_Task statement_:
Take the records below and set down exactly the lines from the one with "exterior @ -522" to the one with "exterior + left", ends included; do not copy the pictures.

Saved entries
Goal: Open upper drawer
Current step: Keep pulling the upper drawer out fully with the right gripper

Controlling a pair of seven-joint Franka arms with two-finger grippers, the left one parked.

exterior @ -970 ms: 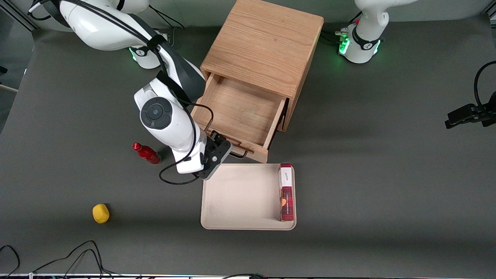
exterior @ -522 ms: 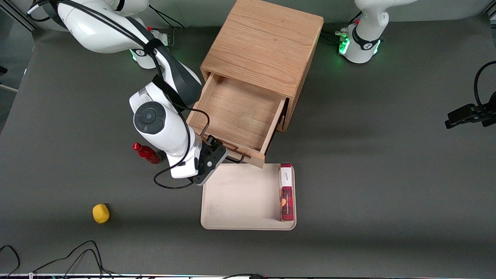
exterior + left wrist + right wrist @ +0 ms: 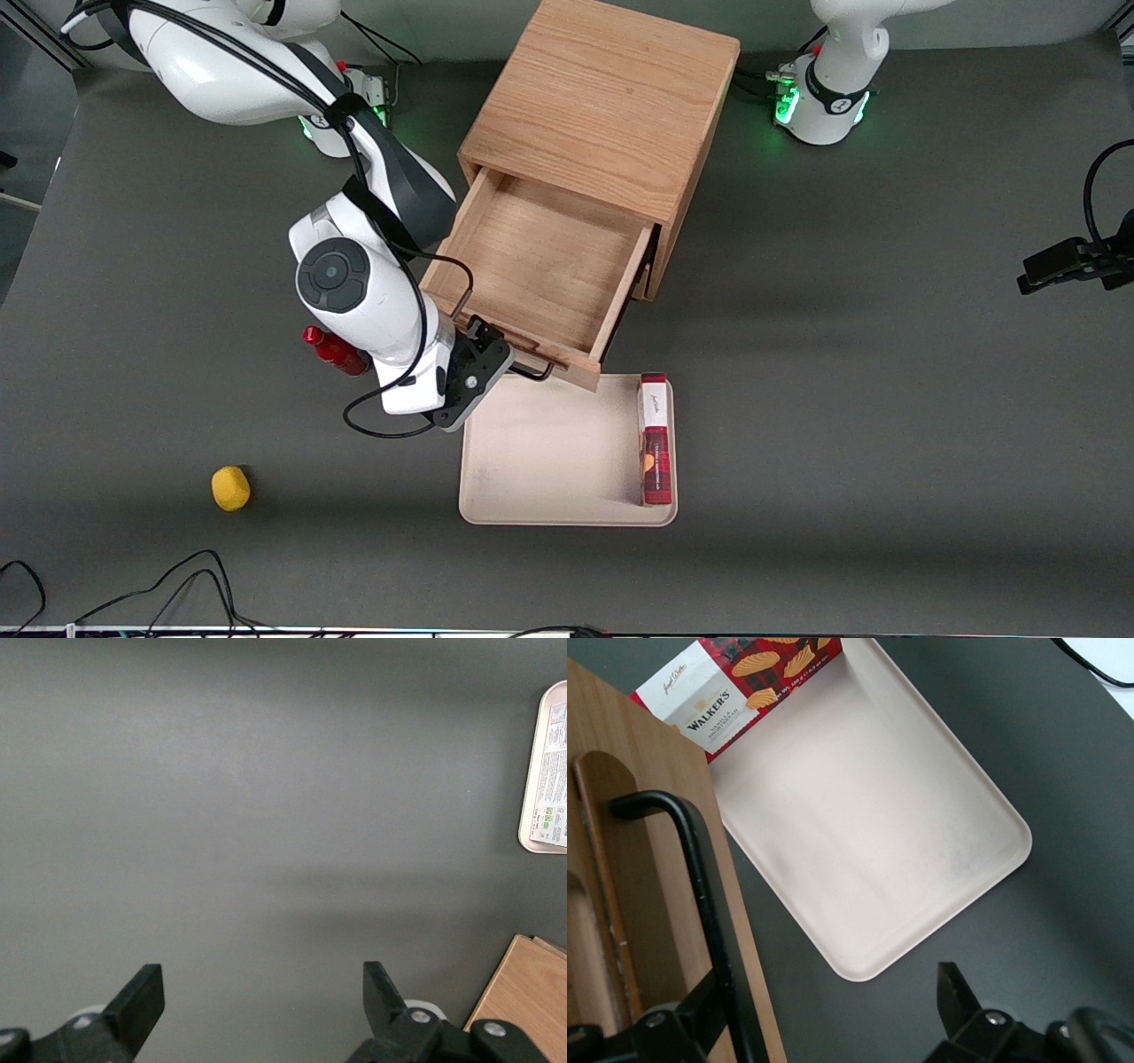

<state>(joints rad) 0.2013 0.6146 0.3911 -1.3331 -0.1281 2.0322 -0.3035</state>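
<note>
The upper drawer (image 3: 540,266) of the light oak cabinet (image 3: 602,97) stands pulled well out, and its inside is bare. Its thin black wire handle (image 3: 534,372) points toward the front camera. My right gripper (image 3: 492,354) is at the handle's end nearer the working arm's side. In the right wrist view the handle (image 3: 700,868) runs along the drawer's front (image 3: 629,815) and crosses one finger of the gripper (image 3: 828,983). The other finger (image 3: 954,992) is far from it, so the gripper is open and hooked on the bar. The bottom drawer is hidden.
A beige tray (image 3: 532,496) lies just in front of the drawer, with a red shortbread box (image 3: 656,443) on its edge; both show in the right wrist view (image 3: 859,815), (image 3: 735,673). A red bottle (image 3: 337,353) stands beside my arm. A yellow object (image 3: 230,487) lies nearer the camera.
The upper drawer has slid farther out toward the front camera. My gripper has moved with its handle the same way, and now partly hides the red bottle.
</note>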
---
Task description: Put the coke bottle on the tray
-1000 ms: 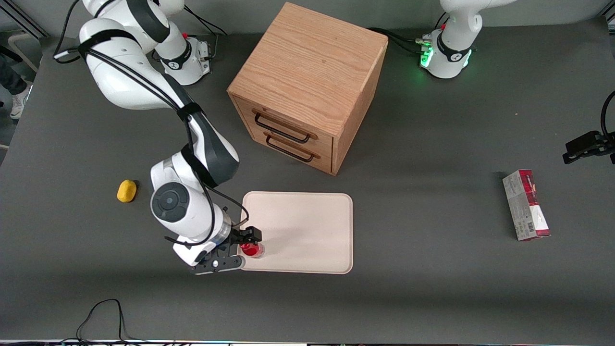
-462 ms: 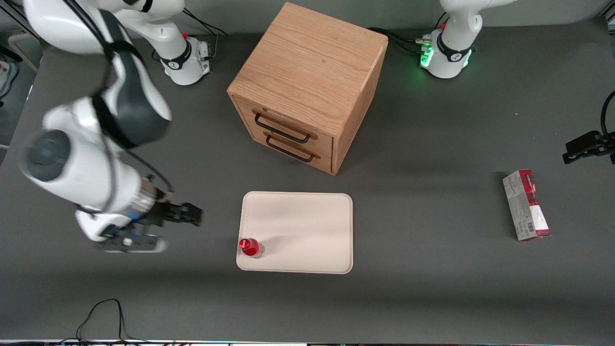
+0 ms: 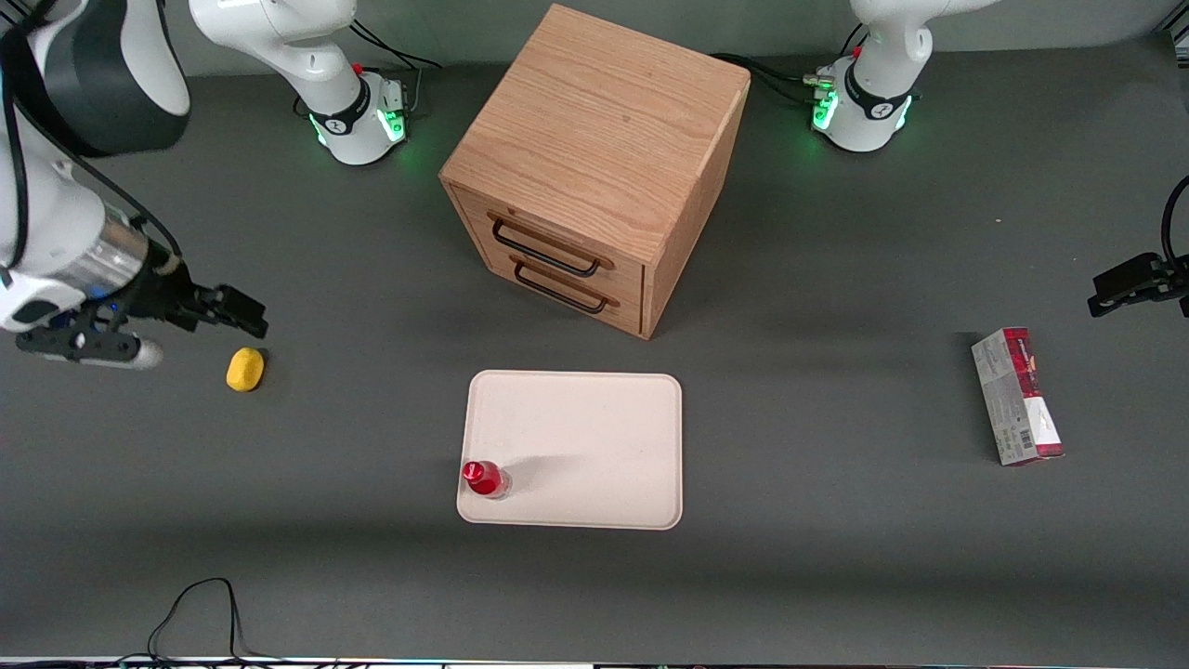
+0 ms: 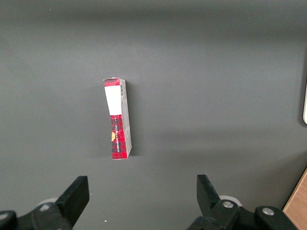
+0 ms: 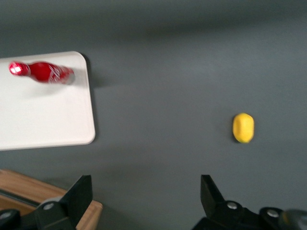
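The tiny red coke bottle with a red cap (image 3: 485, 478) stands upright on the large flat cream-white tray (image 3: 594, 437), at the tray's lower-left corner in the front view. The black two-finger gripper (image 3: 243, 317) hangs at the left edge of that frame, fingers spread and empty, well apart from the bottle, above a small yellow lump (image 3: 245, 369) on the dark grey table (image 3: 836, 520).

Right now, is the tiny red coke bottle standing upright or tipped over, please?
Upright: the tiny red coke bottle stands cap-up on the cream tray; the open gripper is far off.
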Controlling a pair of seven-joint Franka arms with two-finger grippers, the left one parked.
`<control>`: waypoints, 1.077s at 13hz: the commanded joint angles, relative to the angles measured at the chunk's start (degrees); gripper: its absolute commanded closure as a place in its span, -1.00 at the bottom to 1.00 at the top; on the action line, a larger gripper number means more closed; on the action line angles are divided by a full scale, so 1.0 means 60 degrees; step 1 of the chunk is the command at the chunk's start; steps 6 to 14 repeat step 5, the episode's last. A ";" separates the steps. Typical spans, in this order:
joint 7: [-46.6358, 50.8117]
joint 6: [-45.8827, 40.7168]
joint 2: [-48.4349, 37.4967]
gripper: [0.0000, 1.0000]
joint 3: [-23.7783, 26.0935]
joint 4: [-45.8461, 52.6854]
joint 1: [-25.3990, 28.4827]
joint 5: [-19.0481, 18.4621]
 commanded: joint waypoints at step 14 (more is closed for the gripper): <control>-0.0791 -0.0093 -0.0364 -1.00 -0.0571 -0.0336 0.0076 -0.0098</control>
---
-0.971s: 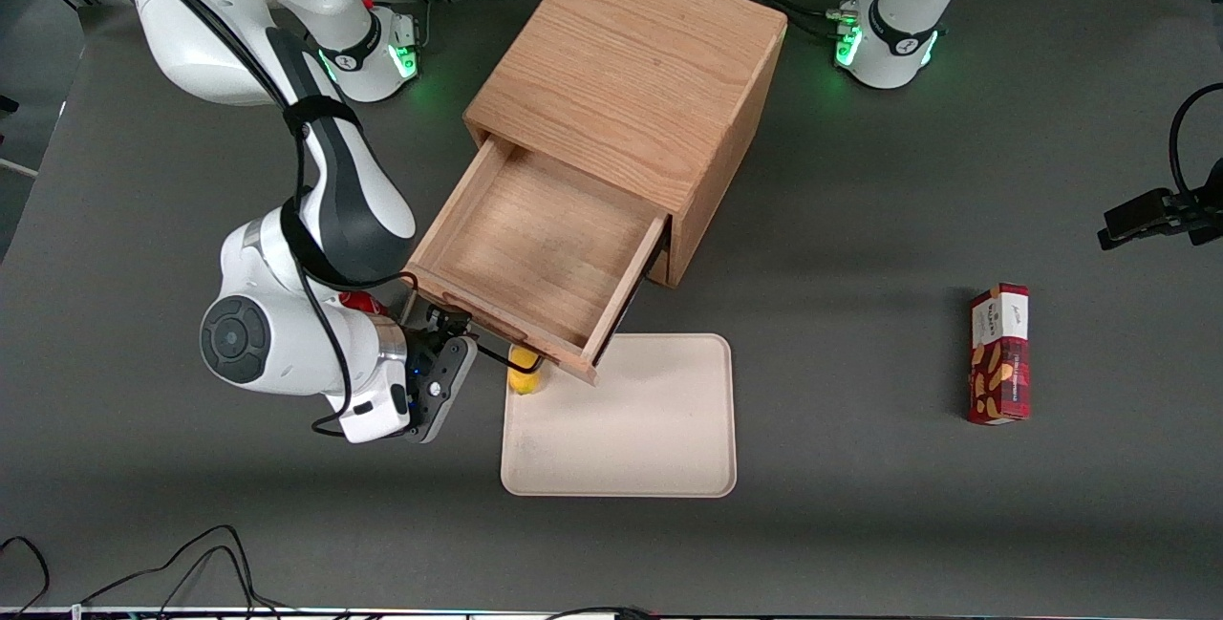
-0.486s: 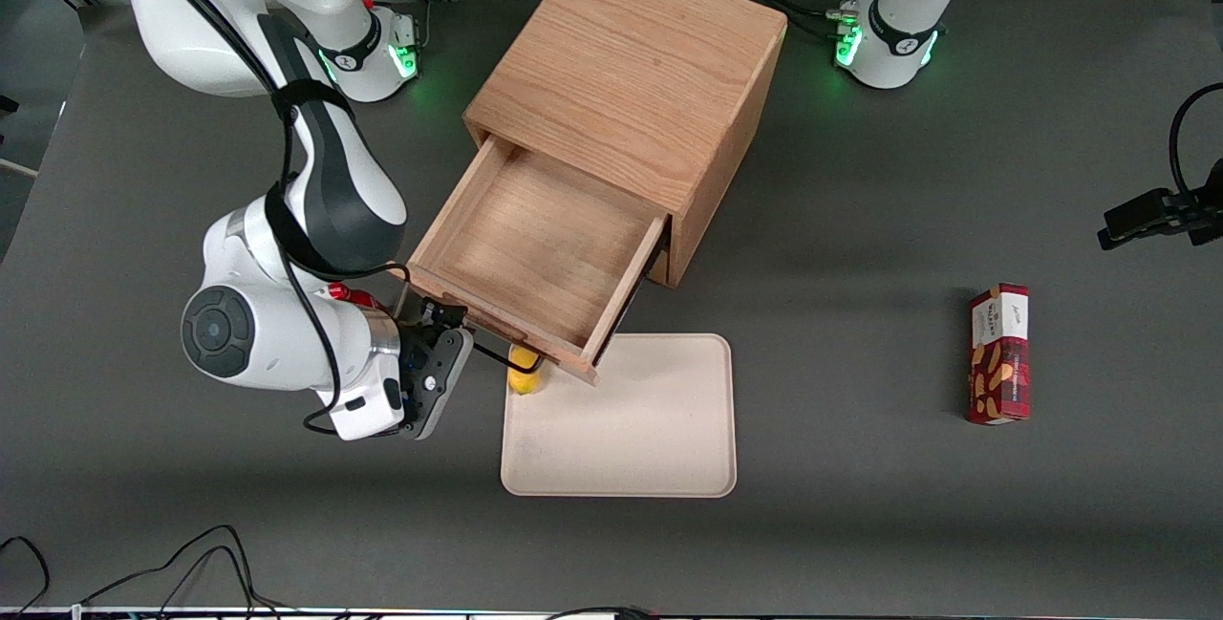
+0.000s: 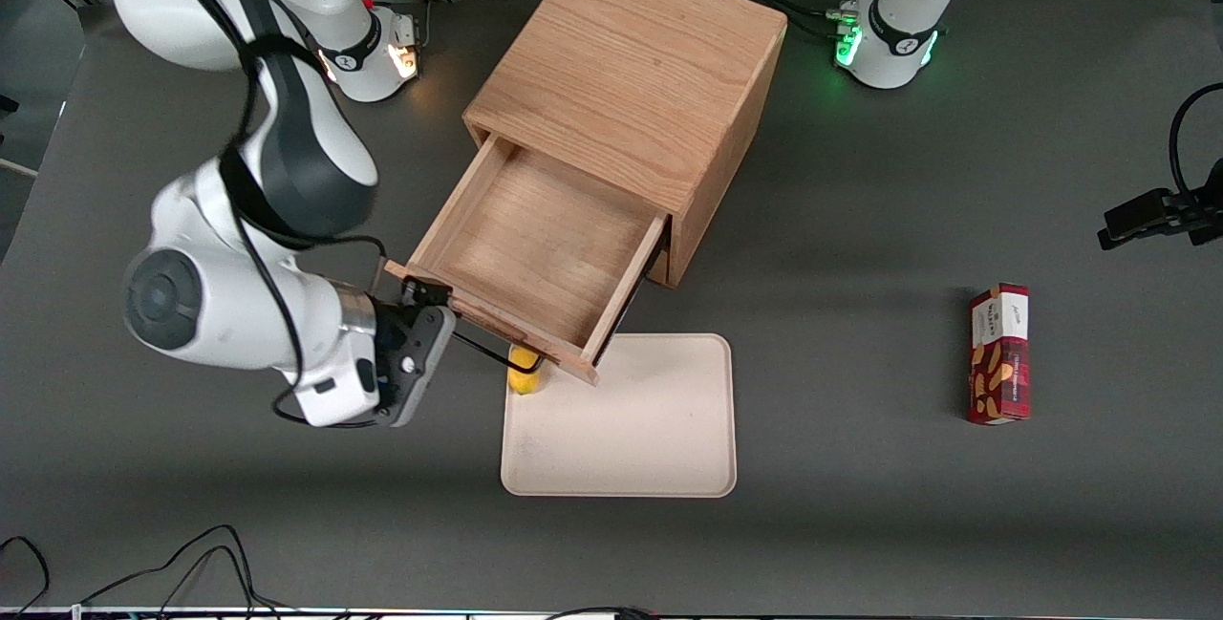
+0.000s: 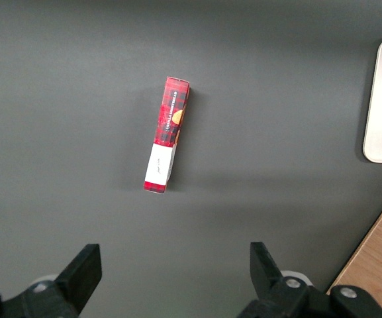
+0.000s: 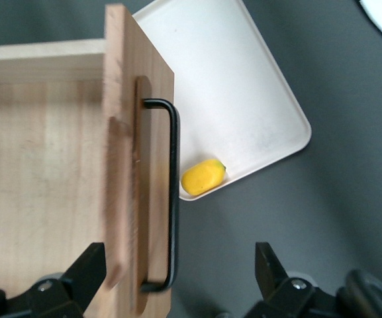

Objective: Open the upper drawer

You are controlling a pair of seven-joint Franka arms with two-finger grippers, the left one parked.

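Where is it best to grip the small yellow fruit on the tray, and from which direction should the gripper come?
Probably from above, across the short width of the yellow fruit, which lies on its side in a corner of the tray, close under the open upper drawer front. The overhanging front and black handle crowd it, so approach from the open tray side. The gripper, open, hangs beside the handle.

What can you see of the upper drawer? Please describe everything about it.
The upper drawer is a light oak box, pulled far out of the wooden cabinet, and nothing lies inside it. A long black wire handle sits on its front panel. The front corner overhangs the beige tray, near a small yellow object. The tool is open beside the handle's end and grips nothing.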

_Exercise result_:
exterior @ -522 ms: 
exterior + left wrist + right wrist @ +0 ms: 

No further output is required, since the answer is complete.